Hey there. Nicole here. So guess what? If you can believe it, we found your camera last night... Yep, that's right. You want to know where? Under the settee (where you always lounge) nestled amongst the canned goods. Seriously! I've got the seat propped up, and I'm digging around for something for dinner when Aaron says, calmly, "There's Zack's camera." I'm like, yeah right. But there it was, sitting on top of a can of enchilada sauce, leaning up against a container of mayo. WTF!!

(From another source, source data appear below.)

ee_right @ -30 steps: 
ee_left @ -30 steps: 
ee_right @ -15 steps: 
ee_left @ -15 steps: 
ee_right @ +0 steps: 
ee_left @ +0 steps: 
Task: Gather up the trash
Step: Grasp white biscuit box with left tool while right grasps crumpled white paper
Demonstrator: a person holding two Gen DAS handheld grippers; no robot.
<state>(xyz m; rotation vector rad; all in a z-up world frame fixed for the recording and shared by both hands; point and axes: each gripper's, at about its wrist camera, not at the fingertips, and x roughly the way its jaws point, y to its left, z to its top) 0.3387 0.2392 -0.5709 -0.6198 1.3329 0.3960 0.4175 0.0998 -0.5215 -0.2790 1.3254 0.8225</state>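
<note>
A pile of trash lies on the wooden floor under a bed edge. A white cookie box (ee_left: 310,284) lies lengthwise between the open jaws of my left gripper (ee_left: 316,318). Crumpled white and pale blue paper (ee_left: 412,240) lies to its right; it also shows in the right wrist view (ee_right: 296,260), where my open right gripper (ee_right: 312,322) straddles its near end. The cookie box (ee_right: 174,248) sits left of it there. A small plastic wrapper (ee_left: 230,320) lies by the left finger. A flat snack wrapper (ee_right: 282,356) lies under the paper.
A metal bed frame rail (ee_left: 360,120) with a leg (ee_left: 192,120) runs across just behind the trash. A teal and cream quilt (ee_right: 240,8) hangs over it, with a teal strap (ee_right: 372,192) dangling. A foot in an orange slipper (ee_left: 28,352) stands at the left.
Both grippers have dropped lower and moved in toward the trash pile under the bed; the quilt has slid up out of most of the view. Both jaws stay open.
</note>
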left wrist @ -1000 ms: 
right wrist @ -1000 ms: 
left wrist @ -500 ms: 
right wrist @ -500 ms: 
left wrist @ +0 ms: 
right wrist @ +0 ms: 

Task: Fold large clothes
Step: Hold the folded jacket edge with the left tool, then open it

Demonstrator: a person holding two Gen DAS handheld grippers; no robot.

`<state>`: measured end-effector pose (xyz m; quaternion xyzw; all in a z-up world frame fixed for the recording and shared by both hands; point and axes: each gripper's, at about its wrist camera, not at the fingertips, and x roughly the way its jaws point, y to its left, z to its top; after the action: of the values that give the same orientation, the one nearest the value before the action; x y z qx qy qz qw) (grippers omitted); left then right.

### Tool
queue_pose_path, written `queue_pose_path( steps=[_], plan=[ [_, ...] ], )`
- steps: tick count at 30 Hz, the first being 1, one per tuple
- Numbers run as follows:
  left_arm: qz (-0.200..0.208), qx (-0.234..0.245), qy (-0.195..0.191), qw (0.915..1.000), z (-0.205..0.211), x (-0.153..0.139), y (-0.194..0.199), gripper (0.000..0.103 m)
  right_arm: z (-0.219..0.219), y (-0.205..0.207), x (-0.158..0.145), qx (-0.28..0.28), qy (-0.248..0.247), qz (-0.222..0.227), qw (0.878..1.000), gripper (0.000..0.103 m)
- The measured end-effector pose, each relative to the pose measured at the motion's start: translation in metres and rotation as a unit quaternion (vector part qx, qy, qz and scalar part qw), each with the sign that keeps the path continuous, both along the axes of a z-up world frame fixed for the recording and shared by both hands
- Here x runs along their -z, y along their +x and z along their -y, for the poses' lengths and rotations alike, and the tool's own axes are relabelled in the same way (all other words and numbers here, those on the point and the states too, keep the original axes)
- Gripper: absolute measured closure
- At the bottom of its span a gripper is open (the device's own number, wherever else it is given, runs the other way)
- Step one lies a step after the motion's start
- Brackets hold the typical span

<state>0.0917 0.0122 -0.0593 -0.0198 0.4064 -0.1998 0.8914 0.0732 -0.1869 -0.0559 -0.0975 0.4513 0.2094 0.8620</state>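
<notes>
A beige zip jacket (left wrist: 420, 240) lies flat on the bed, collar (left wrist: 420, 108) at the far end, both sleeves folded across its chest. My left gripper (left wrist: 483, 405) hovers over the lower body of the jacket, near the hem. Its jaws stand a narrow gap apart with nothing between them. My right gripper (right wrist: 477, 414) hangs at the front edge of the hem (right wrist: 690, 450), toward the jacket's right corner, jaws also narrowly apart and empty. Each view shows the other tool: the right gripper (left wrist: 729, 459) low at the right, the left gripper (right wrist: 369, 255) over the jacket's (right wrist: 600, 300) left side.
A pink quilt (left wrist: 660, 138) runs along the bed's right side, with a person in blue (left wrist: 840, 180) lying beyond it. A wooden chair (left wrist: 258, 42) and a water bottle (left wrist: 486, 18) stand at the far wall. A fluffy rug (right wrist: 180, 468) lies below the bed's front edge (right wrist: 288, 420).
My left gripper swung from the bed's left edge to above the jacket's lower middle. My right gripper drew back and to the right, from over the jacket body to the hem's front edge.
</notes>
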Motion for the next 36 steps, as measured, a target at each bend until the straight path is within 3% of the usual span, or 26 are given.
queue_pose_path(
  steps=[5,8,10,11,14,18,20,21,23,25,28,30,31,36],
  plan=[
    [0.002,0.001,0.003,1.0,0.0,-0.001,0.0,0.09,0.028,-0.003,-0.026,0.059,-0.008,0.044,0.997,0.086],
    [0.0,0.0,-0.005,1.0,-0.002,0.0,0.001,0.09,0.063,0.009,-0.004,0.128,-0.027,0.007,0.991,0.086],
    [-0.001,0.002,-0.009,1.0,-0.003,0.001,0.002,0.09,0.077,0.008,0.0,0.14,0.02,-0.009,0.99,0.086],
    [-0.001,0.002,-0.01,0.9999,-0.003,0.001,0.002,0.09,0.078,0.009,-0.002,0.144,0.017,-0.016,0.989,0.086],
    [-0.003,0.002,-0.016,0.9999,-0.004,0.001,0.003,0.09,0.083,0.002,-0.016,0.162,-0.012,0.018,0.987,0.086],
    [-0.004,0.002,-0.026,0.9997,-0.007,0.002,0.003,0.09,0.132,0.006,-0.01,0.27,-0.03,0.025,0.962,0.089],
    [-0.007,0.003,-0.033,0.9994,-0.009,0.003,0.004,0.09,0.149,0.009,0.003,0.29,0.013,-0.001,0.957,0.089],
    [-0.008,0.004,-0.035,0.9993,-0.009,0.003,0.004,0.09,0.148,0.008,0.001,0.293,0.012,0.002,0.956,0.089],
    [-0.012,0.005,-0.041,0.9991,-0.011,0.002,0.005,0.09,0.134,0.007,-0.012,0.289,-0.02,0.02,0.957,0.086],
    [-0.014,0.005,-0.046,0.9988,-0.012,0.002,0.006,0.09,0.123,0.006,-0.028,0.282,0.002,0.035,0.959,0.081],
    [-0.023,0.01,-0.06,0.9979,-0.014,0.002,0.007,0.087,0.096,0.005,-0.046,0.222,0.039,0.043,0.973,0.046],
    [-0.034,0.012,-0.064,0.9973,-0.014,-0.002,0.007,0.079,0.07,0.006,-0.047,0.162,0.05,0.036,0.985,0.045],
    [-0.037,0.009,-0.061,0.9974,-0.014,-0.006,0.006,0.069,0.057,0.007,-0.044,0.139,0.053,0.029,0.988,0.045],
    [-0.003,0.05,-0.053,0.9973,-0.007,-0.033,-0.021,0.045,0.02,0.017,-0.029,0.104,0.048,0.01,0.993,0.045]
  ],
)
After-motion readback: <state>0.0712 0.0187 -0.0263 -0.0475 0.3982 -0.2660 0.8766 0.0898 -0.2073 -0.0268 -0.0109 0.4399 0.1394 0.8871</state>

On a can of enchilada sauce! I KNEW IT! It was all part of a fucked up plan to get me to come south. I thought the Canadians were sneaky, but this was some real 007 shit Bella Star pulled. No worries. I now had a new camera, so did I really want to go way out of my way to pick it up? I wrestled with this for a long time but was undecided. It would be nice to have a backup point-and-shoot camera, but was it worth getting sidetracked for possibly weeks? I didn't even know anything about Costa Rica. I dropped the waypoints in my chartplotter and decided I would see how I felt once I got back on the water. The reality is that any plan CAN change, but cruising plans certainly WILL change. Someone once told me that cruising plans are written in the sand at low tide. They are easily washed away. I guess it’s a great lesson in being flexible.

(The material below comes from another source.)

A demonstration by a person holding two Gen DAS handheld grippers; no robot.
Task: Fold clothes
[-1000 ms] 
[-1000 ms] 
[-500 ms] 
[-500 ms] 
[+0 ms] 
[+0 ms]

I settled in that night getting the last bit of Panache ready for her fourth planned departure. Dinner was some tuna casserole I found stuffed in the corner of my fridge. It was old, but it passed the smell test. Anyway, I am a goat and can’t throw anything away. It needed to be eaten. I burned the hell out of it and added a gallon of hot sauce and called it good. It was a simple meal that my stomach accepted. Two hours later I paid the ultimate price. The only good thing about food poisoning is that when you are sitting on the toilet chugging a bottle of Pepto-Bismol you know this discomfort will eventually end. Fourteen hours later it did, but I missed the slack tide once more and looked like a complete ass. This fail was absolutely my fault. I don't think I will be able to eat tuna anything for a long time. Just writing the words “tuna casserole” produces a gag reflex. That night I ate a packaged meal of top ramen and two liters of Gatorade. It wasn't nutritious, but it also wasn't cram packed with vomit-inducing bacteria. Everyone was happy.

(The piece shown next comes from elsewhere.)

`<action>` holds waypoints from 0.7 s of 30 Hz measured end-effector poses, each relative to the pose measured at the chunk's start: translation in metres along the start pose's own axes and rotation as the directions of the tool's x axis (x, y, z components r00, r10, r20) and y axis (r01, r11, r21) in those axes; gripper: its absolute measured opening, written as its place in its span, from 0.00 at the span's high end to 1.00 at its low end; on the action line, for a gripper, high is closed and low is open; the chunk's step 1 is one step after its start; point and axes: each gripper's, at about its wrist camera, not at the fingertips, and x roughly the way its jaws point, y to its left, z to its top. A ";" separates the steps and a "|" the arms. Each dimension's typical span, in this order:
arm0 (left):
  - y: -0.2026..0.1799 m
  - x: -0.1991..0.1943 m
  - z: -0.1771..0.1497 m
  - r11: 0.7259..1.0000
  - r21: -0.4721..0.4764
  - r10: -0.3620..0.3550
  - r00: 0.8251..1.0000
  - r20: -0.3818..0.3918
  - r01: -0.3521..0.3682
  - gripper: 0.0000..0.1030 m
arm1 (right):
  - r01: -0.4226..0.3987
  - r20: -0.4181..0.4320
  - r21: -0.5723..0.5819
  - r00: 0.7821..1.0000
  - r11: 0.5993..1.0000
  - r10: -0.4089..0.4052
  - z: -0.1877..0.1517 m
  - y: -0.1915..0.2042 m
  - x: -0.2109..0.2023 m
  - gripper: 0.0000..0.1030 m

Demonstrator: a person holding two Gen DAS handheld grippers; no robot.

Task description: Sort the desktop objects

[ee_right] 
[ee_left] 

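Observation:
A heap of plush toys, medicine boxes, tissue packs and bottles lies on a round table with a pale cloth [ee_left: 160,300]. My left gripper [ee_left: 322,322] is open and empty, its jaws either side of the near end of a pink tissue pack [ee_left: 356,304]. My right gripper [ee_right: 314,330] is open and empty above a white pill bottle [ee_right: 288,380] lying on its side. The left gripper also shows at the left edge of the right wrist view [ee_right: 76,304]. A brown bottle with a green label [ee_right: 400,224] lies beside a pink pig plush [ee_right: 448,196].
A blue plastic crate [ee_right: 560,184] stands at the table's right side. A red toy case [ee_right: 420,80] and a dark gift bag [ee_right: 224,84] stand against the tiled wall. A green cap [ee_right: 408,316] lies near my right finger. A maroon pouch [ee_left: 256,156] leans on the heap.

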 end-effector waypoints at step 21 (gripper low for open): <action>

The next day was vomit free and it seemed like everything was finally in place. The bar crossing took a long time but was a non-issue. I had no breaking waves to overcome and my prop was propelling me at a constant 4.5 knots. I thanked Bill and the bar pilot and gave some final goodbyes to everyone over the VHF. El Salvador was fading into the distance as a solid 10 knots blew across my port beam. It felt amazing to be back on the water. I had finally escaped the gravity of El Salvador; it only took 5 tries. It was decision time: Do I head to Costa Rica or high tail it to the Marquesas? I was provisioned for either trip. The plan I had so deliberately outlined in the sand over the last month was gone with high tide, and it looked like Costa Rica was the appropriate next stop. I changed course by 60 degrees and started beating into the wind towards Bahia Santa Elena. Crossing the Pacific wasn't excluded from my new plan, in fact, heading to Costa Rica just put me that much closer to the Equator, that much closer to the trade winds. Being in Costa Rica also put me in a prime position to visit Isla del Coco, a small island said to have some of the best diving in the world. The more I read about Costa Rica the more comfortable I was with my decision. Well, as comfortable as you can be while beating into the wind.